Teresa Milbrodt

Scouting the Dragon

The attendants helped Grandma get ready, put on jeans and a sweatshirt, her hair neatly brushed, and is that a hint of blush? I suppose this counts as going out, though she’ll be with me and Erich.

“It’s a good night for the watch,” says Erich. We station ourselves on either side of Grandma’s wheeled walker, trooping out to his car.

“I’ve been waiting for this all day,” Grandma says. “I caught up on my reading.”

I found large print books for her at the library with titles like Decoding the Beast and The Meteor, The Enigma. When I visit she’s been sitting in bed with her book pile, skimming pages.

I’ve explained that Erich is my co-worker at the sandwich shop, not my boyfriend, though we’ve been spending time together on stakeouts. One of his ancestors, some baron in England during the Black Death, was appointed by the king to search for the end of times. People in Erich’s family have been doing it ever since. Don’t ask why I’ve become invested. I don’t expect to see anything.

I sit in the middle of the front seat, and Erich helps Grandma ease in beside me. She’s breathing heavily, but smiling.

“I love autumn,” she says. “It feels spooky.”

I brought cookies and crackers for her. She hasn’t been eating well in the assisted living facility. Says the meat is too salty.

“Thank you for taking an old woman out on your date,” she says, patting my knee.

“It’s not a date, it’s surveillance,” I say.

She smiles, then frowns, then winces.

“Are you okay?” I lean forward.

She nods, eyes still closed. “Nothing that should keep me home.”

Grandma’s stomach pains have persisted for months. Years. Not that she told anyone. When I dragged her to the doctor, when they found what was wrong, she didn’t want drugs or surgery. Said it would sap the rest of the life out of her. Then she moved into assisted living. I visit three times a week with boring stories of work, and now more interesting ones of Erich’s search for the dragon.

He’s looking for signs, literal or metaphorical, since his family knows you can’t take end-of-times prophecies at face value. The dragon could be an oil pipeline or the superbug or solar flares. He does research on breaks at work and dragon stakeouts at night, panning the night sky for things unfamiliar. I’ve come with him for the past month and a half. It’s probably all a load of hooey, but we’re getting Grandma out for a night. She hasn’t wanted to do that in months.

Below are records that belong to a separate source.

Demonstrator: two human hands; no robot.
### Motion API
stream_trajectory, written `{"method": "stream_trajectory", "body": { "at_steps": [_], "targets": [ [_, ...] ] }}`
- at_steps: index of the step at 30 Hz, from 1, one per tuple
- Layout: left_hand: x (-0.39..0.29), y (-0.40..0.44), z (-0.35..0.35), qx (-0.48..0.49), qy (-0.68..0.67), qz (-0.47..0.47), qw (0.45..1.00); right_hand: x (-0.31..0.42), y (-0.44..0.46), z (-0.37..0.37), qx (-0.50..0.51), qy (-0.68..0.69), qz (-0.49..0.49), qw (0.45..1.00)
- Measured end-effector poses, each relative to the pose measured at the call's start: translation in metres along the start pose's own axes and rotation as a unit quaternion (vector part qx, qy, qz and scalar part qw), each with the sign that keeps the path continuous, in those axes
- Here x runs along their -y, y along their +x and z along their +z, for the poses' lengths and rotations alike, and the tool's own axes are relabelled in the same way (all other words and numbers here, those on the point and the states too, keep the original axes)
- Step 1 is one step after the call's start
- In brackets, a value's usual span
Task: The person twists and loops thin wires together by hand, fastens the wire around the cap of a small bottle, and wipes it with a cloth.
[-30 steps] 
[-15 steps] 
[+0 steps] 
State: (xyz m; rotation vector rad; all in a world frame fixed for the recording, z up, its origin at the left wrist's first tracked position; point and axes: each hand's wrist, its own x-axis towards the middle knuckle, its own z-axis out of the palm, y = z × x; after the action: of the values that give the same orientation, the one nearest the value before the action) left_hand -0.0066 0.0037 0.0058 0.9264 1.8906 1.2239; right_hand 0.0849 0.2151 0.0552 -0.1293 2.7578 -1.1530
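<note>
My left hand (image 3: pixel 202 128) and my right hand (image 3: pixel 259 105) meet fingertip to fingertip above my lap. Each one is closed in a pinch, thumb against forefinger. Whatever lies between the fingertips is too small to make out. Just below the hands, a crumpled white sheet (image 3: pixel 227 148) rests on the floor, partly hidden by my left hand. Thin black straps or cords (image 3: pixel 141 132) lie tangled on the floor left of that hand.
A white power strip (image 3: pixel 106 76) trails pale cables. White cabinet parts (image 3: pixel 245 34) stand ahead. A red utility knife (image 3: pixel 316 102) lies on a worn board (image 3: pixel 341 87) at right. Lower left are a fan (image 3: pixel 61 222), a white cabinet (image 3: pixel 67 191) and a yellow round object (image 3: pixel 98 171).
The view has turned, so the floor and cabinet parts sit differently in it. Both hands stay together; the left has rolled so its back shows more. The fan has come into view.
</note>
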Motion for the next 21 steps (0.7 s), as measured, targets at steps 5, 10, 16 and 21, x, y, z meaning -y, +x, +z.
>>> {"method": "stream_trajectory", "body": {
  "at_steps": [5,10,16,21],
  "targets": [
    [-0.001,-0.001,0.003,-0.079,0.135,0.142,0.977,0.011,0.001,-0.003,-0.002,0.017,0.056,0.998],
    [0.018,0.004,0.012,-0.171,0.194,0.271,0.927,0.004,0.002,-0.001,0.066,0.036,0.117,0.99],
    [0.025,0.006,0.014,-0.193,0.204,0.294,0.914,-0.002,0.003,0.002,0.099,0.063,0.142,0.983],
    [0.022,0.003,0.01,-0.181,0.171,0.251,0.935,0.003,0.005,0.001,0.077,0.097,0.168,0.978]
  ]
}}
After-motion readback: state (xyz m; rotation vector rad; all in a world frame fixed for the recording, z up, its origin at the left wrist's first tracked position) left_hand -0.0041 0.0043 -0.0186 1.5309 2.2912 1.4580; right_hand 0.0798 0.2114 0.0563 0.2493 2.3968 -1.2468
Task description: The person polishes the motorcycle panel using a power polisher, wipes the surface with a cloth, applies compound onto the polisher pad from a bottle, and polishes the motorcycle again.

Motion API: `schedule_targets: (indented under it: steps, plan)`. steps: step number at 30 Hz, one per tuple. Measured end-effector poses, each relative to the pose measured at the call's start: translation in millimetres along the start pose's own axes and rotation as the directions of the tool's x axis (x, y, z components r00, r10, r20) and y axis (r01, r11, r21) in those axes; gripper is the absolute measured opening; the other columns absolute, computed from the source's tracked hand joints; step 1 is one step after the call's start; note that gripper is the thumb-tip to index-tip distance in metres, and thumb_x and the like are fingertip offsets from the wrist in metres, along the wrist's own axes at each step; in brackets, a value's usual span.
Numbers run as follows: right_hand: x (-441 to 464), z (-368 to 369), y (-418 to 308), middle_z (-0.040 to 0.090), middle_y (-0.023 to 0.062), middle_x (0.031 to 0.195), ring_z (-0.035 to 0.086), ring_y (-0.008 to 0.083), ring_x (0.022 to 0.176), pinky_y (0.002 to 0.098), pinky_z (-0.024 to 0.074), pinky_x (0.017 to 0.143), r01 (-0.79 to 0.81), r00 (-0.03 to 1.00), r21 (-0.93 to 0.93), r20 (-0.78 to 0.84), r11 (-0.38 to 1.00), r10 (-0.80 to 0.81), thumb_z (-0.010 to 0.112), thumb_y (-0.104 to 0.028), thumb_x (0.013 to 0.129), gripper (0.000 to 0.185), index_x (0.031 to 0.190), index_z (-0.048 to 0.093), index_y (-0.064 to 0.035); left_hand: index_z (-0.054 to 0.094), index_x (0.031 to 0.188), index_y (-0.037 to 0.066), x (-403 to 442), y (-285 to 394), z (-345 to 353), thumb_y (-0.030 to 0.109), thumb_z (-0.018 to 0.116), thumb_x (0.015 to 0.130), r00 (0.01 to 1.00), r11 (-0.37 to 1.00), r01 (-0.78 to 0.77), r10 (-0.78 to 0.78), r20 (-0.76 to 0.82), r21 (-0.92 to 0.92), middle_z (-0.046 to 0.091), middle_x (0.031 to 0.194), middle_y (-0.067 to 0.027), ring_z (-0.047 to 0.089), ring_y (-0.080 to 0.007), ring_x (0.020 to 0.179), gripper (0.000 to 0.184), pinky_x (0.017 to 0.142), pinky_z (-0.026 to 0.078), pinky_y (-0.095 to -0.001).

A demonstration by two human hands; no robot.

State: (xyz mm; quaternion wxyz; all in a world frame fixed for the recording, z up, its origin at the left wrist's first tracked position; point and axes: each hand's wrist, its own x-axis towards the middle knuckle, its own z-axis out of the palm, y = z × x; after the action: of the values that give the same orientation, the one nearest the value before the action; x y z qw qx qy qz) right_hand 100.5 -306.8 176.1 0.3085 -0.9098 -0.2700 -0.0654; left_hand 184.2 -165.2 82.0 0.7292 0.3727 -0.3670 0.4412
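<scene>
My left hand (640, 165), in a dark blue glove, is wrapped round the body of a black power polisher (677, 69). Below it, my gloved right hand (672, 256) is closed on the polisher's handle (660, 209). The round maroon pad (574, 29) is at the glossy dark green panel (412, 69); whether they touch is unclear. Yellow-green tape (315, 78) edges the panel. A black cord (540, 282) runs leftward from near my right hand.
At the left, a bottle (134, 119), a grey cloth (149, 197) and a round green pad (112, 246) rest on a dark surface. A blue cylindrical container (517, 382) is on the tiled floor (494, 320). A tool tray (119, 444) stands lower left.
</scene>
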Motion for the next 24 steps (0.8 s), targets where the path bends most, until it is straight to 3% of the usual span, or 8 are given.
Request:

“Scientists think a meteor might be the end of us,” she says. “Years ago everyone thought Halley’s comet would do it.”

“Has anyone considered alien death rays?” I said, trying to be funny but also looking for a cause that has yet to be mentioned. Erich’s family has come up with all manner of possible dragon incarnations.

“I have a cousin who’s a UFO investigator in Colorado,” said Erich. “He’s checked out a number of leads but hasn’t verified anything.”

“Great,” I say, crossing my arms. I never can think of anything innovative and new enough. Sometimes it seems like this is a game of pretend, and other times it’s the most important thing in the world, seeking out the awful beauty that will come at the end of things. It’s something to talk about with Grandma other than how she’s feeling that day—she never tells me the truth—so we’ve trained our minds on this dark and oddly addictive strain of prophecies of wars and horsemen and horned beasts, which makes the world feel less real and more like we’re in a fairy tale.

Grandma shifts in her seat. I notice the dirty diaper odor. She frowns.

“I need to use the bathroom,” she mutters. “Could we go to a gas station?”

“Should we take you home to freshen up?” I say.

“I can freshen up in a gas station,” she says, biting down on her words.

“Those stalls are tiny,” I say. “I really think we should take you back to your room.”

“No,” says Grandma, her voice catching as Erich starts the car. In the gas station parking lot he gets out and hauls her wheeled walker from the trunk. Grandma teeters inside the small bright building. I follow.

The handicapped stall is big enough for both of us. We wrangle off her shoes and pants, and Grandma takes a clean adult diaper from her purse. After seven minutes and a whole roll of toilet paper, she’s tidy again.

“You’re sure we shouldn’t take you back home?” I say.

“That’s not home,” she says in the stern voice I hadn’t heard for years, “I’m staying with you.”

We return to our lookout for another hour, silently turning pages in newspapers and books, peering at the sky. Erich proposes milkshakes. Grandma and I agree with a nod. We take her back to the assisted living facility at eleven.

She smooths my hair when we sit on her bed. “I’m sorry for the trouble, honey.”

“It’s okay,” I say and kiss her forehead. “Maybe you can come again sometime.”

“Maybe,” she says. I walk back to the car with Erich to resume the watch. Nothing better to do.

“I don’t mean to brush off your suggestions,” Erich says.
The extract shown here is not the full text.